DATASET RECORDS:
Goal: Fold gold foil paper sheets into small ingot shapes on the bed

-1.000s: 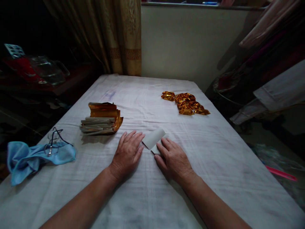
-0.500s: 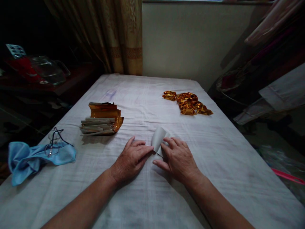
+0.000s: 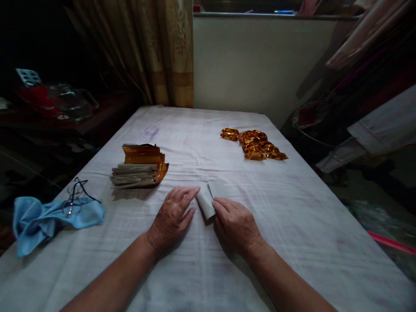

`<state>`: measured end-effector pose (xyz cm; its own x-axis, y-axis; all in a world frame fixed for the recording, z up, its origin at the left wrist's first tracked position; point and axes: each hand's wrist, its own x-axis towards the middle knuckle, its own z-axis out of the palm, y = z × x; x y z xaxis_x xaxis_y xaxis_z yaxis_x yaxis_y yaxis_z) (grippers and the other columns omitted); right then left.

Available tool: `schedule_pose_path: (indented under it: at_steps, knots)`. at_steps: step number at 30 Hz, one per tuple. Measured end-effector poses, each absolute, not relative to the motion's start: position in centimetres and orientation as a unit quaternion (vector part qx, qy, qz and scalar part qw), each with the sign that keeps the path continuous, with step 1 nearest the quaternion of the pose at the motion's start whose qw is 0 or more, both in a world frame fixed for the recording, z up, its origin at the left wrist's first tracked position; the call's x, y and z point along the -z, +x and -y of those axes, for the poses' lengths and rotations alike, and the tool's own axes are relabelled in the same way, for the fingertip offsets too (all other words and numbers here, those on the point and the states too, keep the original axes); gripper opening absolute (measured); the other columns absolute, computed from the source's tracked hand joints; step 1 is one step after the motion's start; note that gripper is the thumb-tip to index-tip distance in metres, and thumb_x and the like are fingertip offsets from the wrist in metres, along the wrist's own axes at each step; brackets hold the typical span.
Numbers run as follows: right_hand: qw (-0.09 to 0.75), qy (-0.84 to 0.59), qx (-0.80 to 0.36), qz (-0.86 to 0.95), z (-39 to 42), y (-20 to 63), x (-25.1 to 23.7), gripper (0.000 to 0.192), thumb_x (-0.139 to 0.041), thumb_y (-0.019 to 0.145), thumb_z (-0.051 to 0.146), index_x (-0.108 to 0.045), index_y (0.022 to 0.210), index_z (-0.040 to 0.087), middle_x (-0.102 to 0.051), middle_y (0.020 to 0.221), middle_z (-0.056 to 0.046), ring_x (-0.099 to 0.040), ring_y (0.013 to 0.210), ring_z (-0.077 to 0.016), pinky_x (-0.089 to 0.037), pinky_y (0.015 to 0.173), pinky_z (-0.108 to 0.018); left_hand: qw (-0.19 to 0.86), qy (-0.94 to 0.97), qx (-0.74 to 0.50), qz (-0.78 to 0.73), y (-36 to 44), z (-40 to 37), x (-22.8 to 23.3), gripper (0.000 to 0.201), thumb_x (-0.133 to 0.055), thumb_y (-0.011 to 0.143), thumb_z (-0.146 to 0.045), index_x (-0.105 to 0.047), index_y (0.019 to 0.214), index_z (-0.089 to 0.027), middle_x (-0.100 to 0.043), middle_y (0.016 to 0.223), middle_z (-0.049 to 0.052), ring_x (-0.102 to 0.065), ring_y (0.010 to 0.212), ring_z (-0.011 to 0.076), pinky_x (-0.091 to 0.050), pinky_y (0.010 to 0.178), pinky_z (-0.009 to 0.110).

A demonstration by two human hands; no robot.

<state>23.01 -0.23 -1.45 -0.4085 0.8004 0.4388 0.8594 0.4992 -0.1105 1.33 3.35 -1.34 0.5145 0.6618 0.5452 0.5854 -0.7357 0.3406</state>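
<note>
A grey sheet of paper [image 3: 205, 203], curled over into a loose roll, lies on the cloth between my hands. My right hand [image 3: 236, 220] has its fingers closed on the paper's right side, the thumb hidden beneath. On the other side, my left hand [image 3: 173, 214] is open, its index fingertip at the paper's upper left edge and its thumb held apart. To the left stands a stack of folded paper sheets [image 3: 138, 173], grey on one face and shiny gold on the other. Several folded gold foil paper pieces [image 3: 253, 145] lie in a group at the far right.
White cloth [image 3: 195, 268] covers the table. At left, eyeglasses [image 3: 74, 201] rest on a blue cloth [image 3: 35, 221]. A glass pitcher [image 3: 73, 102] stands on a dark side table. Curtain [image 3: 169, 56] and wall are behind; hanging clothes [image 3: 386, 117] are at right.
The grey paper has turned, its rolled part now leaning toward the left. My left hand has drawn back slightly to the left, and my right hand has closed on the paper. The view has tilted up a little.
</note>
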Motion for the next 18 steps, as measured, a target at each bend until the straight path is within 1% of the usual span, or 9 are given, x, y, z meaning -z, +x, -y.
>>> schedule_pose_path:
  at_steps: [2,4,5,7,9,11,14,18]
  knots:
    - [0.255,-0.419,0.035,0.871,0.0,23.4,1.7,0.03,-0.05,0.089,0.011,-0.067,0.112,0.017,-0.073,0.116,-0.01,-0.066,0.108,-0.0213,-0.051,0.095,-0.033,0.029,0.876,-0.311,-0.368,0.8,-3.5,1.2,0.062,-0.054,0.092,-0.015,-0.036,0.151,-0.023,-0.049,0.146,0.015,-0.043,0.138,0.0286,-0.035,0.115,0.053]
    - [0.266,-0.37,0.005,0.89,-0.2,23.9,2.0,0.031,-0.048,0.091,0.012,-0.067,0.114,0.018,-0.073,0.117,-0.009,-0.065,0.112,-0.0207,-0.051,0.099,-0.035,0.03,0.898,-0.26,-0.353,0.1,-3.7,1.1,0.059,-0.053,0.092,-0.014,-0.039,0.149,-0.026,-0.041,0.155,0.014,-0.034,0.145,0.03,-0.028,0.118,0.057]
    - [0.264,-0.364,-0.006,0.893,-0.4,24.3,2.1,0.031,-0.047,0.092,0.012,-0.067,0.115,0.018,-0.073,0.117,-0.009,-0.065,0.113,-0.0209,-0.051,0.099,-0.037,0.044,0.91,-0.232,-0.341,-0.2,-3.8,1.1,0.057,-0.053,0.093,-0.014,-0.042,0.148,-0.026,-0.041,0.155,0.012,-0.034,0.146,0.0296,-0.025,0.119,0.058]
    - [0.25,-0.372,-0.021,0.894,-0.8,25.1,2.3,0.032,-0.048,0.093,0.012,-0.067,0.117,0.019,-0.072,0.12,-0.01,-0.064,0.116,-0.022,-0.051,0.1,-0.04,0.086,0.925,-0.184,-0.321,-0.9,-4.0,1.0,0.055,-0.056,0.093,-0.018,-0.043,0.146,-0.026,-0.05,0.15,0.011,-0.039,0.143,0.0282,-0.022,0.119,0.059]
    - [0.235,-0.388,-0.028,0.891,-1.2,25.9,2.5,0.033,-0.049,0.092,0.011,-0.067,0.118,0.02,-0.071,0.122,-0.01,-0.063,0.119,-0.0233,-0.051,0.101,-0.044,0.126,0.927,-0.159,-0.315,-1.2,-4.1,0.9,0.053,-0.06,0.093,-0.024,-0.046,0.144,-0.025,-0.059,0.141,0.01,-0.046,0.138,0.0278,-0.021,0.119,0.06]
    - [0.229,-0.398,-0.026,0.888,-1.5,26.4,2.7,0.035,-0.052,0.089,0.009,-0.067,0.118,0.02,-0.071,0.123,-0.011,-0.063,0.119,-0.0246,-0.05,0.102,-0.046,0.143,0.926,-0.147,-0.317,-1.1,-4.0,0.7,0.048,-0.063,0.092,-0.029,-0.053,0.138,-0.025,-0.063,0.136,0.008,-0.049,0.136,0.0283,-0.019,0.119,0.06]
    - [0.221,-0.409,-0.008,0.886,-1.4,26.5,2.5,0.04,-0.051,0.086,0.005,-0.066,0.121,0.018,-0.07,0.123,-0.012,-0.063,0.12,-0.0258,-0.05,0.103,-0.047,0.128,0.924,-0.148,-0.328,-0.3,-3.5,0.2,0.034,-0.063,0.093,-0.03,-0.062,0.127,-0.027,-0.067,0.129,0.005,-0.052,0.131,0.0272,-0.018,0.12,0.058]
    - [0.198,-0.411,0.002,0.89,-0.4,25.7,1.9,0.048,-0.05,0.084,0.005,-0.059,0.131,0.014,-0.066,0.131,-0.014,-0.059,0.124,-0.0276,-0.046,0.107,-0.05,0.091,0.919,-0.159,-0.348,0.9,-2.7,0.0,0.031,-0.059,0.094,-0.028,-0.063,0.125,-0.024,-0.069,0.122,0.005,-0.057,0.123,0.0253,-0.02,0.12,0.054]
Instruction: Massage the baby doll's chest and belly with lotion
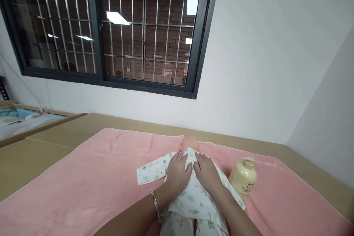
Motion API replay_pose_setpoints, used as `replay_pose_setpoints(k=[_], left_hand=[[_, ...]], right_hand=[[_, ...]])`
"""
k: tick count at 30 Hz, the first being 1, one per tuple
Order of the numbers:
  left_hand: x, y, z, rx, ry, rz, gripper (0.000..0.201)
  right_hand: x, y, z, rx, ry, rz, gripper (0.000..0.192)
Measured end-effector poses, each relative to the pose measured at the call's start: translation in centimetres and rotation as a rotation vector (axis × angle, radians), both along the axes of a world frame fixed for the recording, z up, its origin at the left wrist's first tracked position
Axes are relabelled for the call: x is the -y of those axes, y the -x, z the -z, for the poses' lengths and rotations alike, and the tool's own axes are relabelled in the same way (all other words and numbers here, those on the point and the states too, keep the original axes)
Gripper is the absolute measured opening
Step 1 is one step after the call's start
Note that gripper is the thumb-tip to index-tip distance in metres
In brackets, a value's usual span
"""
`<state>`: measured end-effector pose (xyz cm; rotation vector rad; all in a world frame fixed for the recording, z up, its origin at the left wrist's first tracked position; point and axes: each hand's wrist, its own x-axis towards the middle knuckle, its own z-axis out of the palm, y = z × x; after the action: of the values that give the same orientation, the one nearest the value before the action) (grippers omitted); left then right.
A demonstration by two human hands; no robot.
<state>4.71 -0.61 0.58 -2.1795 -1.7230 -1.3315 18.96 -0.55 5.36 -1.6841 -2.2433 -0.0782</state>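
A baby doll [190, 143] lies on its back on a pink towel [110, 162], its head toward the wall. It wears a white printed top [190, 199] and matching trousers [177, 225]. My left hand [178, 169] rests flat on the left side of the doll's chest, fingers extended. Opposite it, my right hand [206, 169] lies flat on the other side, also open. Both sets of fingertips reach near the collar. One sleeve [151, 173] stretches out to the left; the other slants down to the right, partly behind my forearm.
A cream pump bottle [243, 177] stands on the towel, close to the right sleeve. The towel covers a tan tabletop [91, 121] against a white wall [249, 62]. Above is a dark-framed window [149, 84] with bars. A wooden-edged bin [55, 114] with cloths sits far left.
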Motion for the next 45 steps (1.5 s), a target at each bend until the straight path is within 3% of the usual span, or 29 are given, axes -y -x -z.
replay_pose_setpoints(k=[8, 16, 19, 30, 45], left_hand=[[0.7, -0.3, -0.3, 0.055, 0.077, -0.071, 0.041], [-0.6, 0.2, -0.3, 0.032, 0.142, 0.085, 0.044], [-0.8, 0.2, 0.0, 0.062, 0.125, 0.084, 0.042], [0.3, 0.5, -0.4, 0.172, 0.07, 0.093, 0.034], [0.0, 0.4, 0.1, 0.171, 0.124, 0.084, 0.038]], right_hand=[[1.7, 1.6, -1.2, 0.0, -0.019, 0.202, 0.041], [-0.4, 0.0, 0.9, -0.081, -0.008, 0.036, 0.05], [-0.7, -0.4, 1.0, -0.108, 0.008, -0.01, 0.05], [1.1, 0.7, -0.5, -0.024, -0.06, 0.172, 0.032], [1.3, 0.6, -0.4, -0.06, -0.044, 0.171, 0.032]])
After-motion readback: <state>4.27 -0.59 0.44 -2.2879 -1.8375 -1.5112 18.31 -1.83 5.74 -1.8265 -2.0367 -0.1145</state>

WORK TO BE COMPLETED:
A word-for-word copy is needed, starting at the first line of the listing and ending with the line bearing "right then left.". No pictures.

RESPONSE BOX:
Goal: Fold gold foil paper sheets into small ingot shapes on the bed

-1.000s: 
-0.500s: 
+0.000s: 

`<state>`: measured end-effector pose (xyz cm; its own x-axis, y-axis; all in a world frame fixed for the recording, z up, its origin at the left wrist's first tracked position; point and axes: each hand's wrist, its own x-axis towards the middle knuckle, its own z-axis out of the palm, y = z × x; x y z xaxis_x xaxis_y xaxis_z yaxis_x yaxis_y yaxis_z) (grippers and the other columns omitted); right then left.

This answer is complete as written.